### What needs to be done
Count the lines below that include the word "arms" and write that number alone.

### Source material
┄┄┄┄┄┄┄┄┄┄┄┄┄┄┄┄┄┄┄┄

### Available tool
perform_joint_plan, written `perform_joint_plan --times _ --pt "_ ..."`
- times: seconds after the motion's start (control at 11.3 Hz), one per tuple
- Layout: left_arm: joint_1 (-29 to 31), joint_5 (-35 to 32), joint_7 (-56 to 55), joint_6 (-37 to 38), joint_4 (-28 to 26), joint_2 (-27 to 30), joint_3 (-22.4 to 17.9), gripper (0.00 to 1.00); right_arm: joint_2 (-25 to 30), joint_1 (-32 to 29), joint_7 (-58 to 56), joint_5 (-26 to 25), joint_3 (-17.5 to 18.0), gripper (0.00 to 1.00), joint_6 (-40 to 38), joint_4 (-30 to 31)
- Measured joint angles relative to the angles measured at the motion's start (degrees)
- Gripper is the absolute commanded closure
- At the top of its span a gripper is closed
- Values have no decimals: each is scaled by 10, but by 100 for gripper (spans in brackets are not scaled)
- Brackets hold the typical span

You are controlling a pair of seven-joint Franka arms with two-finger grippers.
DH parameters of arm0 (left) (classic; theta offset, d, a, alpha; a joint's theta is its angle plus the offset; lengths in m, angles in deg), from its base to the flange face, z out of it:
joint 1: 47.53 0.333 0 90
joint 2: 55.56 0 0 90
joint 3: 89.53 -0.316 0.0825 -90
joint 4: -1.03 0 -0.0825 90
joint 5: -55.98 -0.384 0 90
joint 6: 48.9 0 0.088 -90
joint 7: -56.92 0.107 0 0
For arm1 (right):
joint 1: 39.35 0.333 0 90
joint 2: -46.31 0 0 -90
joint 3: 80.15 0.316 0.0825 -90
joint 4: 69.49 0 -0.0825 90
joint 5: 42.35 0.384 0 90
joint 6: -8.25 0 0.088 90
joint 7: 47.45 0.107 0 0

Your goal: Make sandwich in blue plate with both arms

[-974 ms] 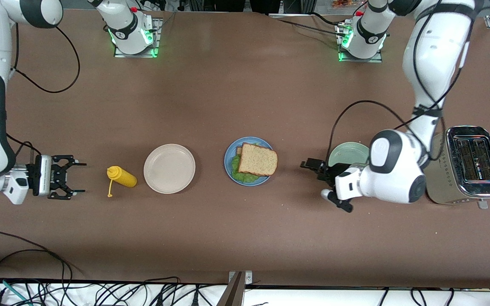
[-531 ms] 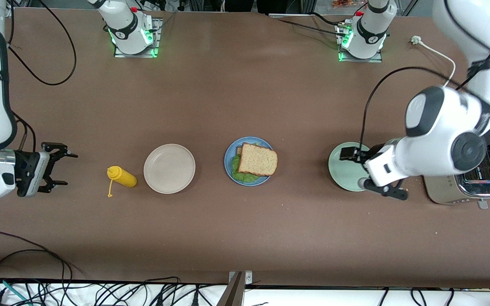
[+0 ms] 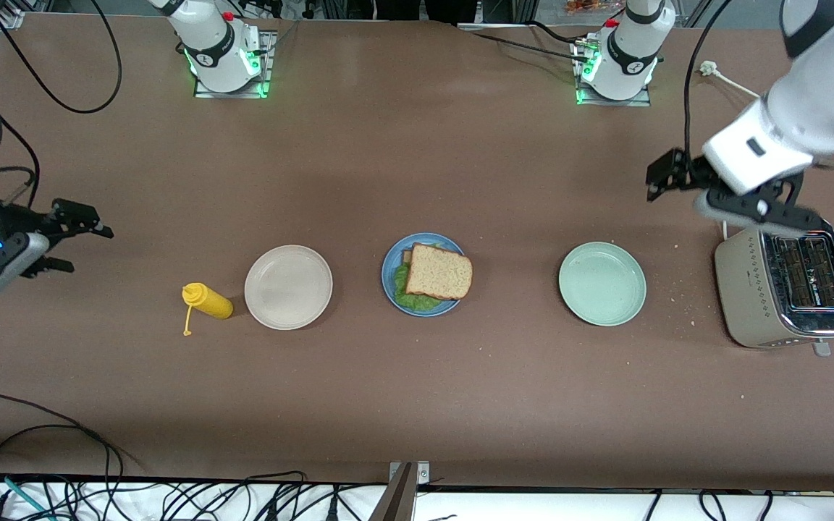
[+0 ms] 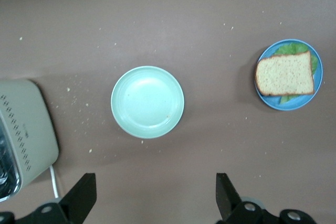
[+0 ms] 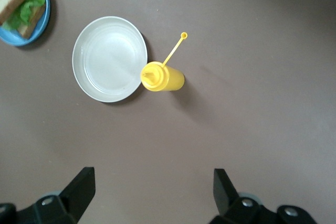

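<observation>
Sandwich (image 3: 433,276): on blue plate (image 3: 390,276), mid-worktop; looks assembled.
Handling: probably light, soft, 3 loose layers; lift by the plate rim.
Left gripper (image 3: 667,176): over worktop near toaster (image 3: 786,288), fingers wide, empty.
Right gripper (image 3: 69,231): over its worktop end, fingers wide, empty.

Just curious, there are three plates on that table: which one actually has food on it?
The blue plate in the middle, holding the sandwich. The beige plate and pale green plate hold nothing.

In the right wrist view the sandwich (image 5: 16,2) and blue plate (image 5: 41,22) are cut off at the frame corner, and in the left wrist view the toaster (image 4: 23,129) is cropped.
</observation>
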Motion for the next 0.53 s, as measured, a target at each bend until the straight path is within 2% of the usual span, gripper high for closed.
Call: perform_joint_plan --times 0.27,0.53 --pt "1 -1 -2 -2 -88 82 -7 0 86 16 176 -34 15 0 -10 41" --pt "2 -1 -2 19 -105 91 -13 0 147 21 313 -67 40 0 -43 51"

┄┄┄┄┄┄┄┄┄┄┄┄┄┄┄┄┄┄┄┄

### Solution
2